◆ TO DO
Check every line in the listing below for "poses". Copy the ones where it occurs.

==*==

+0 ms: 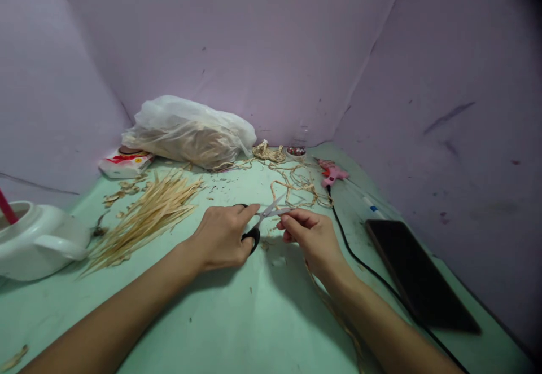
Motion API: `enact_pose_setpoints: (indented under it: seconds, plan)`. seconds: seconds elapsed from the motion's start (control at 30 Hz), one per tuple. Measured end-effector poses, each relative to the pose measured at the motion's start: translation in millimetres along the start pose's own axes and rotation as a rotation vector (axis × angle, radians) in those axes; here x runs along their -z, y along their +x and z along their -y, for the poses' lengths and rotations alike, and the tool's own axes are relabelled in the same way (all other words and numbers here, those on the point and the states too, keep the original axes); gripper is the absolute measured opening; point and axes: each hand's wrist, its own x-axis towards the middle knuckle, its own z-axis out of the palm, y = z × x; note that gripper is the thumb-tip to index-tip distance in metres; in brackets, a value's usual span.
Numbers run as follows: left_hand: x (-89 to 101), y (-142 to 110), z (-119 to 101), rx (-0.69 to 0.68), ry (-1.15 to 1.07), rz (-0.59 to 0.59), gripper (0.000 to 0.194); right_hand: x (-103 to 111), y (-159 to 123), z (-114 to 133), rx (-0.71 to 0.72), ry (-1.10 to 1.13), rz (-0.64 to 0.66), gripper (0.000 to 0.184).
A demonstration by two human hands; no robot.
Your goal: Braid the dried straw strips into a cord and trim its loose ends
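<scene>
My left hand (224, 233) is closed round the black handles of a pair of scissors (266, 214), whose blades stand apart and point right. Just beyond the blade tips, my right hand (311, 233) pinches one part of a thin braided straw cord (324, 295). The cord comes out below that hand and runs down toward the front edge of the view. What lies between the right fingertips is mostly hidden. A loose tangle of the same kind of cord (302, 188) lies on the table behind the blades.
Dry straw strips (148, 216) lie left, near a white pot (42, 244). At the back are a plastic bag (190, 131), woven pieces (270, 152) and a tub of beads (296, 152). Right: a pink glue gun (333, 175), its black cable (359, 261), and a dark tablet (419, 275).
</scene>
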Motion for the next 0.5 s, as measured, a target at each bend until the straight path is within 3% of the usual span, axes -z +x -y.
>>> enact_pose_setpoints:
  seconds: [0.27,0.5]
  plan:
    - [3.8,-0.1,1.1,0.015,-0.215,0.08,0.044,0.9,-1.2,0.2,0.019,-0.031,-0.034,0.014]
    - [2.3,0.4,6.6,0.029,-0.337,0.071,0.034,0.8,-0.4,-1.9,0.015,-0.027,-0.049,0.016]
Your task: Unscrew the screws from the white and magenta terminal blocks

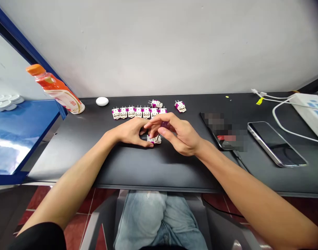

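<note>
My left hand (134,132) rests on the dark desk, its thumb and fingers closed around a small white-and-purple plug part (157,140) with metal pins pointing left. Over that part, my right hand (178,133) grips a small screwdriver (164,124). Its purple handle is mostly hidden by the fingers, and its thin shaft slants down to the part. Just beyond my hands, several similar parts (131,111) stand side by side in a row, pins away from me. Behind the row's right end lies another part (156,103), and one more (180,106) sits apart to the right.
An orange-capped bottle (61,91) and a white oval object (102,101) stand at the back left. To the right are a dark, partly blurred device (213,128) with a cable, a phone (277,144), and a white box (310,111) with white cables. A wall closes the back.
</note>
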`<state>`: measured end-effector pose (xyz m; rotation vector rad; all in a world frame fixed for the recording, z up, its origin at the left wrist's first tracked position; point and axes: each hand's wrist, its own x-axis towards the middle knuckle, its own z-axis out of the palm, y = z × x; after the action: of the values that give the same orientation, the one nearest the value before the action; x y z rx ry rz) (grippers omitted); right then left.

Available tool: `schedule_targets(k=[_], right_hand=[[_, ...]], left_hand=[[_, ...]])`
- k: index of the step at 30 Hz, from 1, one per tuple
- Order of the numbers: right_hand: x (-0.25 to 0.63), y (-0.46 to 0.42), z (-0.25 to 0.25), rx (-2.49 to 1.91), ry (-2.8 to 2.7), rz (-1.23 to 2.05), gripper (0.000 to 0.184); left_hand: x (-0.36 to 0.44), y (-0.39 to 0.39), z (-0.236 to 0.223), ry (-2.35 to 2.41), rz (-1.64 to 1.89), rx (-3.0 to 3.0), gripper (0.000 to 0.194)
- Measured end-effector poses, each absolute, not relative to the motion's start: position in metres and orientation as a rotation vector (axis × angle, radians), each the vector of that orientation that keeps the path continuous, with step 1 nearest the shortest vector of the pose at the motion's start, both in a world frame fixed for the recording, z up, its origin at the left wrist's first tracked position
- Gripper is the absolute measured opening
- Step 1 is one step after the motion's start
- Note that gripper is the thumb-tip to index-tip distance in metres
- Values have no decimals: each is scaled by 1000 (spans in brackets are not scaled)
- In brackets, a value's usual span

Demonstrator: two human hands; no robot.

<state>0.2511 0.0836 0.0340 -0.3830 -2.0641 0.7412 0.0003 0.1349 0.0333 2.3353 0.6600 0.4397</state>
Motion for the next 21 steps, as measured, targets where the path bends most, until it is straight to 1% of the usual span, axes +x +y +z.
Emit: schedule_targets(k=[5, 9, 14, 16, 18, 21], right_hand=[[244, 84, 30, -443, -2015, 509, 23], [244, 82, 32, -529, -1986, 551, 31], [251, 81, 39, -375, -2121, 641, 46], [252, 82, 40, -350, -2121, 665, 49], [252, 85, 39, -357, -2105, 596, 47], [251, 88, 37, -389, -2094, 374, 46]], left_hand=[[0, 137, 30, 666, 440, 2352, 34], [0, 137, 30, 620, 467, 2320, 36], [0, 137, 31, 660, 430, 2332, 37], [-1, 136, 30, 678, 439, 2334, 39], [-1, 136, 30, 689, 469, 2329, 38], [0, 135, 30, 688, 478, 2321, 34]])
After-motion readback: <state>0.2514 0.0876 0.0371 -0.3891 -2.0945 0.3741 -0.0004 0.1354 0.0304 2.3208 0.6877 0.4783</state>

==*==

◆ RESPONSE TO THE TASK
Motion API: `enact_pose_setpoints: (indented under it: seconds, plan)`. seconds: seconds elapsed from the motion's start (control at 30 Hz), one per tuple. Measured end-effector poses, each relative to the pose measured at the motion's start: translation in millimetres along the start pose's own axes and rotation as a rotation vector (axis × angle, radians) in those axes; here x runs along their -z, y along their +x and z along their -y, for the poses' lengths and rotations alike, and the tool's own axes are relabelled in the same way (all other words and numbers here, those on the point and the states too, keep the original axes); gripper is the absolute measured opening; point and axes: each hand's wrist, its own x-axis towards the middle knuckle, its own z-axis out of the palm, y = z × x; note that gripper is the thumb-tip to index-tip distance in metres; in brackets, a value's usual span.
- Measured end-effector poses, each absolute, not relative to the motion's start: position in metres and orientation as a rotation vector (axis × angle, radians), each the vector of that orientation that keeps the path continuous, with step 1 nearest the shortest vector of the pose at the motion's start, both in a world frame fixed for the recording, z up, its origin at the left wrist's first tracked position

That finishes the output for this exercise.